Jucundus looked much perplexed. "Medius fidius!" he said, "why, unless we look sharp, she will be converting him the wrong way;" and he began pacing up and down the small room.
Juba on his part began singing-
"Gurta the witch would have part in the jest; Though lame as a gull, by his highness possessed, She shouldered her crutch, and danced with the rest.
"Sporting and snorting, deep in the night, Their beards flashing fire, and their hoofs striking light, And their tails whisking round in the heat of their flight."
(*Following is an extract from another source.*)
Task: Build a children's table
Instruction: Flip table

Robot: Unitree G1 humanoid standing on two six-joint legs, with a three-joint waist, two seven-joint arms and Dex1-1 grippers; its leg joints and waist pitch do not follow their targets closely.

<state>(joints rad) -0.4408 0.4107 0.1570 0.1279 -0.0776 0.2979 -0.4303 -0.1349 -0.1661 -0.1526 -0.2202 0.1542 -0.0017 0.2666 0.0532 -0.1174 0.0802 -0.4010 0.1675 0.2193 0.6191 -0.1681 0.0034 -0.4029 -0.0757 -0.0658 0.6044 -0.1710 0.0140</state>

By this time Jucundus had recovered from the qualm which Juba's intelligence had caused him, and he cried out, "Cease your rubbish; old Gurta's jealous; I know her spite; Christian is the most blackguard word in her vocabulary, its Barbar for toad or adder. I see it all; no, Callista, the divine Callista, must take in hand this piece of wax, sing a charm, and mould him into a Vertumnus. She'll show herself the more potent witch of the two. The new emperor too will help the incantation."
"What! something is coming?" asked Juba, with a grin.
"Coming, boy? yes, I warrant you," answered his uncle. "_We'll_ make them squeak. If gentle means don't do, then we'll just throw in another ingredient or two: an axe, or a wild cat, or a firebrand."
"Take care what you are about, if you deal with Agellius," said Juba.
"He's a sawney, but you must not drive him to bay. Don't threaten; keep to the other line; he's weak-hearted."
"Only as a background to bring out the painting; the Muse singing, all in light, relieved by sardix or sepia. It _must_ come; but perhaps Agellius will come first."